_Directions for this task_
Repeat the data verbatim, images excluded.

● ● ● ● ●

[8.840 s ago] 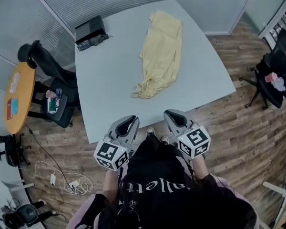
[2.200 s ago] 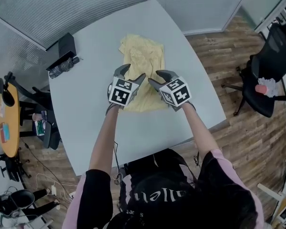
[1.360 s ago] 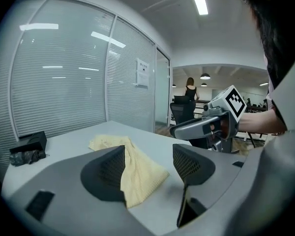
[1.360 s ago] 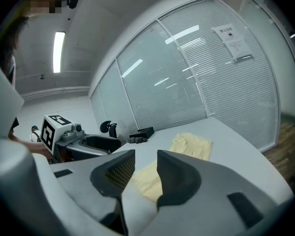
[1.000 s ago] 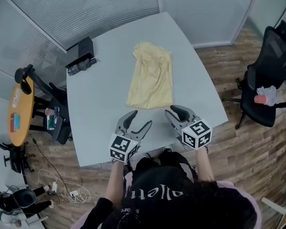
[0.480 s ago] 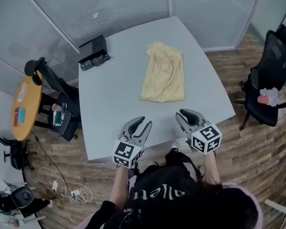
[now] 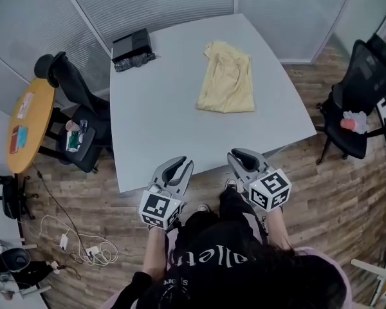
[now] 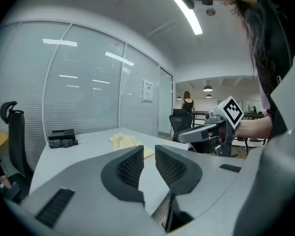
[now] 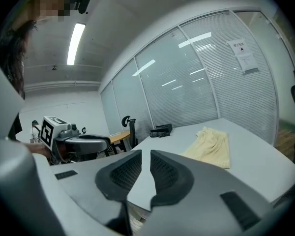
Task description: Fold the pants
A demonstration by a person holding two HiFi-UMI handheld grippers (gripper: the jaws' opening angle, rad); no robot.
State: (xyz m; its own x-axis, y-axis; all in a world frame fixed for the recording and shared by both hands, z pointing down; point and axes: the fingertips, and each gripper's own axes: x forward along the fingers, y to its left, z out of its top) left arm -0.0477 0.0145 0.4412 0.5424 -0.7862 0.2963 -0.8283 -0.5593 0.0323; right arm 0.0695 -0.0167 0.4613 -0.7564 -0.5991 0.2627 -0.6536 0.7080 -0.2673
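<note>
Grey surface [image 7: 154, 121] ahead — folded pale-yellow cloth pants [image 7: 228, 79] lie far right on it; your left gripper [image 7: 182, 165] and right gripper [image 7: 235, 155], off its near edge, have just been closing to slim gaps — both empty.

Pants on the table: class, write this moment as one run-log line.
pants: folded, flat on table | left tool: empty, jaws just closing, narrow gap | right tool: same | both at table's near edge
</note>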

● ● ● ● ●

_Exercise response_
[8.840 s ago] 
[2.200 s ago] 
[1.360 s ago] 
[1.360 s ago] 
[1.000 s ago] 
[0.480 s ago] 
[now] 
[now] 
[now] 
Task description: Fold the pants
A demonstration by a person holding two HiFi-UMI handheld grippers (gripper: the jaws' opening angle, rad); no robot.
State: (xyz m; its own x-axis, y-axis; all in a world frame fixed for the recording and shared by both hands, z pointing down; point and axes: the fingertips, and each gripper's own axes: x forward along the fingers, y to its left, z out of its top) left arm -0.0477 0.0145 0.4412 0.5424 -0.7862 0.2963 -0.8283 -0.5593 0.0323; right arm 0.0695 -0.0167 0.4613 -0.7564 -0.5991 0.2627 -0.6536 0.7080 -0.2673
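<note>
Grey surface [image 7: 154, 121] ahead — folded pale-yellow cloth pants [image 7: 228, 79] lie far right on it; your left gripper [image 7: 182, 165] and right gripper [image 7: 235, 155], off its near edge, have just been closing to slim gaps — both empty.

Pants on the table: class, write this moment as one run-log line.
pants: folded, flat on table | left tool: empty, jaws just closing, narrow gap | right tool: same | both at table's near edge
</note>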

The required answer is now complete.